Category: hou-effects

Archived post by WhileRomeBurns

the other thing houdini does is accumulate air resistance and target velocity if you have 2 or more wind forces. the function to do that yourself: “`void addWindForce(vector targetv2; float airresist2; vector _targetv; float _airresist) {
float airresist_sum = _airresist + airresist2; _targetv = (_targetv * _airresist + targetv2 * airresist2) / airresist_sum; _airresist = airresist_sum; }“`

Archived post by WhileRomeBurns

if you want to use `targetv`, `airresist`, `drag` you could do the math yourself and store them in custom attributes like `@c_targetv` so bullet doesn’t pick um up and make nans

it’ll be something like this:

“`float imass = 1.0 / @mass;
@c_airresist = @c_airresist * @c_drag; if (@c_airresist > 0) {
    // the relative ang vel     v@v -= v@c_targetv;
    // quadratic drag     v@v *= 1.0 / ( (@c_airresist * imass * @TimeInc * length(v@v)) + 1.0 );
    // restore frame     v@v += v@c_targetv; }“`

i don’t see how that could produce a nan unless c_airresist was negative or mass was zero

which you can add checks for if you like

just skip zero-mass dudes

Archived post by CiaranM

It’s a SOP Solver, so just do your group masking the SOP way 🙂 Specifically, set the group mask on your wrangle nodes to @name=boxes* or @name=spheres*. You really only need a single SOP solver (with Data Name and Group back to default) with as much wrangling per-group as you like inside of it. I really like to keep it simple and keep all of my packed geometry coming from a single SOP source into a single RBD Packed Object. Do as much as you can with SOP-type workflows, avoiding DOP anachronisms at all costs.

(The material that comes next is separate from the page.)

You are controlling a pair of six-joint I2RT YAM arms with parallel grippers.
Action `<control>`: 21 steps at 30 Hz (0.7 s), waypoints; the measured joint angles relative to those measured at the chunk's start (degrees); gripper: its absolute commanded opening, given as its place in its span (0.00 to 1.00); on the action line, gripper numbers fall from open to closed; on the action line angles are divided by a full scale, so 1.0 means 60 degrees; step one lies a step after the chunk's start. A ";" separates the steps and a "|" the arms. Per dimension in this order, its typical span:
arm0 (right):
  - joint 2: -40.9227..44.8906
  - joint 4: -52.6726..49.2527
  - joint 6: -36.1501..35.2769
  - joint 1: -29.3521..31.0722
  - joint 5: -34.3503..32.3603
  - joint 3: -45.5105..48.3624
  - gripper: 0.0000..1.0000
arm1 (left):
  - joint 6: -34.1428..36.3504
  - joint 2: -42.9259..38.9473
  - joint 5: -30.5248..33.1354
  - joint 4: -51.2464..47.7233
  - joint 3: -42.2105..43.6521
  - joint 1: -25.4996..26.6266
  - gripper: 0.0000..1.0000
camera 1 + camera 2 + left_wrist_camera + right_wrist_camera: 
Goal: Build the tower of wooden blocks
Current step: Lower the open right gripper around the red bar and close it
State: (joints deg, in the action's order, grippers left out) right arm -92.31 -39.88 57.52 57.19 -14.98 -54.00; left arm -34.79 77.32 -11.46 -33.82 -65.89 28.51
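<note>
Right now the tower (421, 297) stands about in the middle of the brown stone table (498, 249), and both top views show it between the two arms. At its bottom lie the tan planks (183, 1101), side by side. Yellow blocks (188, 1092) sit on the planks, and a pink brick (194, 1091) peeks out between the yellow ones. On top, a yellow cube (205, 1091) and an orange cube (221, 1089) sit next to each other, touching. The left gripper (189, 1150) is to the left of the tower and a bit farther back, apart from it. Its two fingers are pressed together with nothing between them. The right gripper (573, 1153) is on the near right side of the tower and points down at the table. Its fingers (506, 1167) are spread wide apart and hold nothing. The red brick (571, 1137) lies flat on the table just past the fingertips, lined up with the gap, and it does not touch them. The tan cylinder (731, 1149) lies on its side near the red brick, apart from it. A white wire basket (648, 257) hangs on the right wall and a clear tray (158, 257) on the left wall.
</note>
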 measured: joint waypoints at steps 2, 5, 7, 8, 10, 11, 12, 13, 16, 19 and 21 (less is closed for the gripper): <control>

Archived post by TOADSTORM

fluids are a shitload easier to solve when you can assume that they’re incompressible. with that assumption in mind, what you don’t want is fluid velocities that are pushing into each other or away from each other, because this would result in fluid densities increasing in some areas and decreasing in others… i.e. compression.
the non-divergent projection iteratively goes over your velocity field and finds ways to redirect those velocities so that they’re not going to result in an increase in pressure. this redirection manifests itself as swirly behavior, which is typically what you want with fluids.

you could see this pretty quickly in action with a 2D pyro sim… make a little ball of gas and apply a uniform outward force from the center. without the non-divergent projection step, the gas would simply expand. with it, it instead starts to swirl around itself in an effort to not increase or decrease pressure.

i’m probably leaving out details that one of you actual smart people can fill in, but that’s my understanding of the process

Archived post by trzanko

lil bit of triangle stretch and skin sliding + bend plasticity

was kind of all about finding the right balance of attach stiffness and slide

if you stiffen the slide and loosen the constraint you get bigger folds

and if both stiff you get really fine wrinkles, could be really cool to run on a face or hands

Attachments in this post:
http://fx-td.com/houdiniandchill/wp-content/uploads/discord/20195512/06/19/skinSlide_v001.hip

Archived post by trzanko

there’s a pretty neat trick to getting noisey edges without the rbdmaterial fracture sop

the stuff they do in rbd material fracture to compute the intersection planes is pretty intense

so there’s this as an alternative

doesn’t pass every test

but with some love it can get pretty nice results

excited for the guiding stuff, rolling my own on a job rn and would be interested to see their approach ( it’s for sure better haha )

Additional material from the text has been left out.